Prácticas incorrectas que ponen en riesgo a las empresas y al ambiente
Los residuos electrónicos forman parte de la actividad cotidiana de empresas, instituciones y organizaciones de todos los tamaños. Computadoras, servidores, impresoras, monitores, celulares y equipos de red se renuevan periódicamente, generando un volumen creciente de residuos que requieren una gestión específica. Sin embargo, uno de los errores más frecuentes es subestimar la complejidad que implica disponer correctamente los residuos electrónicos y tratarlos como basura común o como un problema menor.
Un error habitual es almacenar residuos electrónicos de manera indefinida. Muchas empresas guardan equipos en desuso en depósitos, oficinas o salas técnicas “por las dudas”. Esta práctica no solo ocupa espacio y dificulta la organización interna, sino que también incrementa riesgos ambientales y de seguridad. Con el paso del tiempo, los residuos electrónicos pueden deteriorarse, liberar sustancias contaminantes o convertirse en un pasivo legal si no se gestionan conforme a la normativa vigente.
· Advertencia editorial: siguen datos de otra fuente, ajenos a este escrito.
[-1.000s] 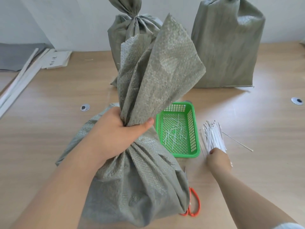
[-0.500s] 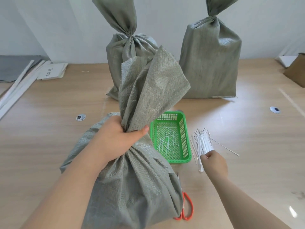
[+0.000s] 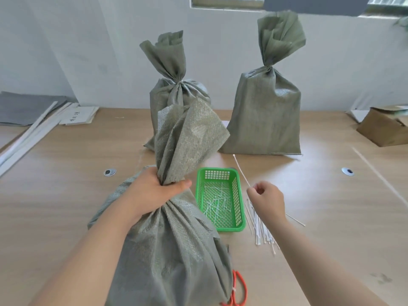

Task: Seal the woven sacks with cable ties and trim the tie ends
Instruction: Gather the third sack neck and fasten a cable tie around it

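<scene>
A grey-green woven sack [image 3: 167, 250] stands at the near edge of the table. My left hand [image 3: 152, 191] is clenched around its gathered neck, and the loose top fans out above my fist. My right hand [image 3: 266, 196] pinches one white cable tie [image 3: 241, 171] that points up and away to the left. Under that hand a bundle of white cable ties [image 3: 261, 230] lies on the table. Orange-handled scissors [image 3: 239, 290] lie by the sack's base, partly hidden by it.
A green mesh basket [image 3: 237, 188] with cut tie ends sits between my hands. Two tied sacks [image 3: 174, 89] [image 3: 267, 115] stand farther back. A cardboard box [image 3: 384, 129] is at the far right, white strips [image 3: 28, 133] and papers at the far left.
My right hand has lifted off the bundle with a single cable tie pinched in its fingers. My left hand has kept its grip on the sack neck. The camera has tilted upward.
</scene>
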The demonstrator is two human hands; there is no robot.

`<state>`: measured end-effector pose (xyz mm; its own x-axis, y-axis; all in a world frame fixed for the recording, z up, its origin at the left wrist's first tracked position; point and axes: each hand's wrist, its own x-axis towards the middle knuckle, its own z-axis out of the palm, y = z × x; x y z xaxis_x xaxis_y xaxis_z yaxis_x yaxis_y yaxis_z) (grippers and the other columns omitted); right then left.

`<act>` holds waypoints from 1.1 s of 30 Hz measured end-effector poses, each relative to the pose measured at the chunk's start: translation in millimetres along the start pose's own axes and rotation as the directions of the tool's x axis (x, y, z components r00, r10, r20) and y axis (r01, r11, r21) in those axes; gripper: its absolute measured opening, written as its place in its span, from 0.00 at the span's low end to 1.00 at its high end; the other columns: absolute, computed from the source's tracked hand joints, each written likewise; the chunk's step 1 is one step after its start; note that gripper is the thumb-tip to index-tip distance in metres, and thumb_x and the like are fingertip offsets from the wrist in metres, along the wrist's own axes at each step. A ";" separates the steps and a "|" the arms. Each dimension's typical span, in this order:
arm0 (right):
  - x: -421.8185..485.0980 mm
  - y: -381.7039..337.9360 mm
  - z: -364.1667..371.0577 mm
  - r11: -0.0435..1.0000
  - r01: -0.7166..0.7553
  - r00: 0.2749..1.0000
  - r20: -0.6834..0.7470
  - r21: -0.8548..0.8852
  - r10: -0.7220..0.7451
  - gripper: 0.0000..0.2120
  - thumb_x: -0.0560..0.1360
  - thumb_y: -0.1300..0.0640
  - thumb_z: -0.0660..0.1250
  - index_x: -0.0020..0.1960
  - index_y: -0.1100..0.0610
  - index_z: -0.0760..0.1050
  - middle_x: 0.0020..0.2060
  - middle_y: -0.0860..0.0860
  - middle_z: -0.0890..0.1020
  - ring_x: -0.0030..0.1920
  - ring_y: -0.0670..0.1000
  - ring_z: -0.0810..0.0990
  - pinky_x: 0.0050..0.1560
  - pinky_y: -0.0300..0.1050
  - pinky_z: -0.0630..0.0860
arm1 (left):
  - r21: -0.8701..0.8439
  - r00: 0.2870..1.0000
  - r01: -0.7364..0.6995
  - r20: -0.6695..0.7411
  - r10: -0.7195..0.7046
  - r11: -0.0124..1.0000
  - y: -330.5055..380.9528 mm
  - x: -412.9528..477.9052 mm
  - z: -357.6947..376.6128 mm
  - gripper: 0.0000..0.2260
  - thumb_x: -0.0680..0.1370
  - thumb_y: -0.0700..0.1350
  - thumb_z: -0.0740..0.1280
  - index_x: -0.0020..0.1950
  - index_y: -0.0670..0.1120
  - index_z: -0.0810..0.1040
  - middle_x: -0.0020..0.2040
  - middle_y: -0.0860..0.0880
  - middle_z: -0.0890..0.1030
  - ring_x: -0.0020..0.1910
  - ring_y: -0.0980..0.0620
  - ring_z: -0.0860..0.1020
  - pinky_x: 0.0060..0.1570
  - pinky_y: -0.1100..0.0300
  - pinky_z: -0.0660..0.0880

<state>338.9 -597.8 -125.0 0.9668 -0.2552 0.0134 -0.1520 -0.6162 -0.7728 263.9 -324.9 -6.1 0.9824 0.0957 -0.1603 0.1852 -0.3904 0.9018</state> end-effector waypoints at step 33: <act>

Otro error frecuente es donar o vender equipos sin evaluar su estado real. Si bien la reutilización es deseable, entregar residuos electrónicos a terceros sin controles puede generar problemas si esos equipos terminan descartados de forma inadecuada. Además, muchos dispositivos contienen información sensible que puede recuperarse si no se realiza un borrado seguro, exponiendo a la empresa a riesgos legales y reputacionales.
También es común recurrir a gestores no habilitados por desconocimiento o por priorizar costos bajos. Esta decisión puede derivar en que los residuos electrónicos sean manipulados sin controles, descartados en basurales informales o enviados a circuitos ilegales. En estos casos, la responsabilidad ambiental y legal sigue recayendo sobre la empresa generadora, incluso si ya no tiene los equipos en su poder.
Cómo evitar errores y gestionar residuos electrónicos de forma responsable
Evitar estos errores comienza por reconocer que los residuos electrónicos son residuos especiales que requieren procesos específicos y trazables. El primer paso es contar con una política interna clara que defina cómo se gestionan desde el momento en que un equipo queda fuera de uso. Esto incluye identificar responsables, establecer plazos de retiro y evitar el acopio innecesario.
Otro punto clave es trabajar exclusivamente con operadores habilitados, que garanticen que los residuos electrónicos serán tratados conforme a la legislación ambiental. Exigir documentación, certificados de disposición final y registros de transporte permite tener control sobre el destino de los residuos electrónicos y reducir riesgos ante auditorías o inspecciones.
La seguridad de la información es otro aspecto central. Antes de enviar equipos a reciclaje, es fundamental asegurar la eliminación definitiva de los datos. Incorporar procesos de borrado seguro o destrucción física de soportes evita filtraciones y protege la confidencialidad de la empresa. Este paso debe formar parte integral de la gestión de residuos electrónicos y no tratarse como una acción opcional.
Además, es importante capacitar al personal. Muchas malas prácticas surgen por desconocimiento. Informar a los equipos de IT, mantenimiento y administración sobre los riesgos asociados a los residuos y sobre los procedimientos correctos ayuda a prevenir errores desde el origen. La concientización interna reduce decisiones improvisadas y fortalece una cultura organizacional responsable.
Gestionar correctamente los residuos electrónicos también aporta beneficios estratégicos. Permite recuperar materiales, reducir costos asociados al almacenamiento, mejorar indicadores ambientales y fortalecer la imagen corporativa.
En definitiva, los errores en la gestión de estos residuos son evitables cuando existe planificación, información y compromiso. Adoptar buenas prácticas no solo protege al ambiente, sino que también resguarda a la empresa frente a riesgos legales, operativos y reputacionales. Gestionarlos de manera correcta es una decisión responsable que impacta positivamente tanto en el presente como en el futuro de la organización.